There was little time for the mental re-charge they both needed badly, though. After less than an hour they thought they were having a nightmare. But it wasn’t a nightmare, or not literally so.
Ladethe in his dream lay with one ear on a grand piano, which had been equipped with electric pickups, so that all of its strings vibrated ceaselessly through amplifier feedback. No one string gained dominance, as would normally have been almost inevitable, had this been real. He shook his head vigorously to escape from this din, and as his muscles from head to belly to thighs contracted to erect his jaded body, he woke up and regained his normal recognition of sound, and knew it was a jet fighter. He saw Athib’a had woken up also, and they quickly went outside to see what was happening, with that mixture of fear and excitement, for now at last something was really going to happen, that would mark a memorable moment in their dreary lives.

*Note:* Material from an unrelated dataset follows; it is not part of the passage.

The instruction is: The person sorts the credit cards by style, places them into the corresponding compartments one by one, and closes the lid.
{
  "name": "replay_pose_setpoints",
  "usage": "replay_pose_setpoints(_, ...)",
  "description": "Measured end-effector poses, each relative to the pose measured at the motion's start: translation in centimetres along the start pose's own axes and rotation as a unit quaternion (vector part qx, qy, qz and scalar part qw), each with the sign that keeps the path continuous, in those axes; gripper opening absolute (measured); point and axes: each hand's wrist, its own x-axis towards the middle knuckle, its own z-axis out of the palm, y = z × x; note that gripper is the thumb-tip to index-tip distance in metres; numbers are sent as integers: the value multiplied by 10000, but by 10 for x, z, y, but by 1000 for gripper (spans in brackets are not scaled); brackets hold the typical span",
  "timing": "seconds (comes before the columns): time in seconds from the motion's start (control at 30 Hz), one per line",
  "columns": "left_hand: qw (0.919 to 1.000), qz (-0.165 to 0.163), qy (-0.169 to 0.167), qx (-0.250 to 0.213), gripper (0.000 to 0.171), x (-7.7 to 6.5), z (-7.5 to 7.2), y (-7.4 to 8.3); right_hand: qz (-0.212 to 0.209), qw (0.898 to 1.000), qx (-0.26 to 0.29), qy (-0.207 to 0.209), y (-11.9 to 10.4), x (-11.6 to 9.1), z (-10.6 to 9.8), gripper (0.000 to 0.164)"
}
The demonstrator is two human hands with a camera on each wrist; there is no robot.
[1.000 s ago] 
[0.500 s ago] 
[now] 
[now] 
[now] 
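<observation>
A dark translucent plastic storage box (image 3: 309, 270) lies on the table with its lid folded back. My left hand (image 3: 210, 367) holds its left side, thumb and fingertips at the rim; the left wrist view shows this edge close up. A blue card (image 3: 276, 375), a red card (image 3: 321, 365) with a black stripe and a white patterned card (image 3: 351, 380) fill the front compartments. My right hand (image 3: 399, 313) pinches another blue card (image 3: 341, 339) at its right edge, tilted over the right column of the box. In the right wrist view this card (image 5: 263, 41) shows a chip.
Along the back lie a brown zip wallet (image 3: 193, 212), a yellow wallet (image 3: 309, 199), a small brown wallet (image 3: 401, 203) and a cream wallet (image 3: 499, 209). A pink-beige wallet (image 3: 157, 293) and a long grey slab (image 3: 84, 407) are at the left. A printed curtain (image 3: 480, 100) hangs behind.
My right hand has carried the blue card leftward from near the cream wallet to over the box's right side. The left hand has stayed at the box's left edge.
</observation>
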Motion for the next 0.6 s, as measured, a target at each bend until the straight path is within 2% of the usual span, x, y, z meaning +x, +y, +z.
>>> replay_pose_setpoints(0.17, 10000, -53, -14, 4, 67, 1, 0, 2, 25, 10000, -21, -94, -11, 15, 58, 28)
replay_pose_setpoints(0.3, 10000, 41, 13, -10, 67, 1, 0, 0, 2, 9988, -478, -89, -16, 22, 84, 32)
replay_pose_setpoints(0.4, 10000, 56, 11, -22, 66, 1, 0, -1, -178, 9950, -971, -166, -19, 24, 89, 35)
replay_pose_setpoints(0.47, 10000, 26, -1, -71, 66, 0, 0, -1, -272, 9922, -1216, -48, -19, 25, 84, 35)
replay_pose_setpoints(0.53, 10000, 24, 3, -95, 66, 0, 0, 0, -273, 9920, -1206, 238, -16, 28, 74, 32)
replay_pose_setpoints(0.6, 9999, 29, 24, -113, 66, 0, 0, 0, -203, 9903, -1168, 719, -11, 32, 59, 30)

Several more jet-planes flew over their heads, launching rockets targeted to somewhere behind the beeches. It was a beautiful park-like landscape, an intertwinement of meadows, shrubs and tall trees. The rockets did not hit anything they could see, but the amount of broken windows seemed to have increased, since they last took the interest to look at them.
Then the armoured vehicles rolled into sight, modern tanks but also Roman chariots, and in between them like baby-elephants were tasteless blends of twentieth century technology and ancient craftsmanship, carts shaped like the chariots, but constructed from stainless steel, and with lazily rotating radar aerials on top of them.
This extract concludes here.